Status as on: 16/04/2023
In the case of Sachin Goyal and another Vs. M/s Rajasthan Trading Co. and another, this issue was dealt with by Punjab and Haryana High Court where it was held that by operation of the provisions of the IBC, the criminal prosecution initiated against the natural persons under Section 138 read with 141 of the NI Act would not stand terminated.
Brief Facts of the case
The petitioners were the directors of Shreeom Prime Foods Pvt. Ltd. (respondent No.2), which is now undergoing a resolution process before the NCLT, Jaipur Bench and an interim resolution professional has already been appointed.
Learned The petitioners’ attorney claims that when the NCLT passed the admission order, the Board of Directors of the company, or Respondent No. 2, was suspended, and as a result, the petitioners were no longer Directors of the respondent firm. He argues that the provisions of Sections 14 and 96 of the Insolvency and Bankruptcy Code, 2016 prevent the independent recovery and criminal procedures against the Directors from advancing because of the interim moratorium imposed by the aforementioned judgment. (IBC). Now that Section 138 of the Negotiable Instruments Act, 1881, has been invoked, the petitioners and respondent No. 2 company have been called as accused. He argues that because the petitioners are no longer in charge of the company’s operations, any amounts owed cannot be honored in light of the NCLT’s temporary moratorium order, and as a result, the petitioners cannot be called to appear before the court pursuant to Section 138 of the NI Act.
Decision of High Court
The only issue is concerned that whether during the pendency of the proceedings under the IBC, which have been admitted, the present proceedings under the NI Act can continue simultaneously or not.

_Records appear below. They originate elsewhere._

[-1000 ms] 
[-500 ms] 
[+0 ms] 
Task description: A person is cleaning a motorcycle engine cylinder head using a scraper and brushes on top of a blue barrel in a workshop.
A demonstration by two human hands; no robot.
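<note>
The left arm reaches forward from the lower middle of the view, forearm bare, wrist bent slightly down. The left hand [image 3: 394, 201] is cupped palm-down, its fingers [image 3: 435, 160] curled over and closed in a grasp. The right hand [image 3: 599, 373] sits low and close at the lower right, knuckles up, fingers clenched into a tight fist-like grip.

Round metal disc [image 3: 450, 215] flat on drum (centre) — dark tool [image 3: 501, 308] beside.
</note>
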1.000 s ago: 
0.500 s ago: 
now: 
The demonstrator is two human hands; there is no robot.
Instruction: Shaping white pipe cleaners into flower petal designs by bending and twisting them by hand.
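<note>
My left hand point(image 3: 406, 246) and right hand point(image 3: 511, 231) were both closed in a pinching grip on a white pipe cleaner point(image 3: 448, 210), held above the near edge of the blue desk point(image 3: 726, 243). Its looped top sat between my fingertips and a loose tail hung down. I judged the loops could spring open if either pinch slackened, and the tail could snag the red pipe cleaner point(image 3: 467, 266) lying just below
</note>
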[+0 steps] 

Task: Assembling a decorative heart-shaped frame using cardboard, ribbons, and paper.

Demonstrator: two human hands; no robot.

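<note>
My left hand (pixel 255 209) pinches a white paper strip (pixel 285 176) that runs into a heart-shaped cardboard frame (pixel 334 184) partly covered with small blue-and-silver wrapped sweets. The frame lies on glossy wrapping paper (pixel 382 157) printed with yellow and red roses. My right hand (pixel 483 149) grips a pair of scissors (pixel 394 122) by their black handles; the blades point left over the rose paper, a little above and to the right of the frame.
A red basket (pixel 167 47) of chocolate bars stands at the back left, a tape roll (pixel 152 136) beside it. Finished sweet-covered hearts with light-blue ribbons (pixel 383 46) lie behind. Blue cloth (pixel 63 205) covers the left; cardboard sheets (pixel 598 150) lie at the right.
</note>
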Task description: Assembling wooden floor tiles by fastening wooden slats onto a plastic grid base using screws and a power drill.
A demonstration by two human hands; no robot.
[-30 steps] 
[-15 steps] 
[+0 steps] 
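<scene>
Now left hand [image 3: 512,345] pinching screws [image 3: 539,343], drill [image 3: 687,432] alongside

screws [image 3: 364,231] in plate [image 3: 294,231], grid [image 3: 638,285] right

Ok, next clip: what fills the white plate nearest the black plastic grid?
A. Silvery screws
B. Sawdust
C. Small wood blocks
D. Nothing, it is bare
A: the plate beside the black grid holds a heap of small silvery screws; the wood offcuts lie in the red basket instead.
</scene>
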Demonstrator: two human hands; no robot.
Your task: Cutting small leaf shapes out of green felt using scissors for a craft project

Hon’ble High Court held that what flows from the law laid down by a Three Judge Bench of the Hon’ble Supreme Court in Ajay Kumar Radheyshyam Goenka vs. Tourism Finance Corporation of India Ltd. (2023) is that whereas recovery proceedings barred under Section 14 of the IBC are primarily civil in nature, the proceedings under Section 138 of the NI Act are criminal in nature, and both have a different set of purpose. Furthermore, the complainant approaches the Criminal Court not only for recovery of the legally enforceable debt but also for taking penal action under Section 138 of the NI Act for the offense already committed by the accused by not making the payment of the cheque amount despite the receipt of the statutory notice. As a result, the criminal case brought under Section 138 read with Section 141 of the NI Act against the natural persons would not be over by application of the IBC’s provisions. In light of the foregoing reasoning, this Court concludes that the current petition lacks merit and dismisses it as a result.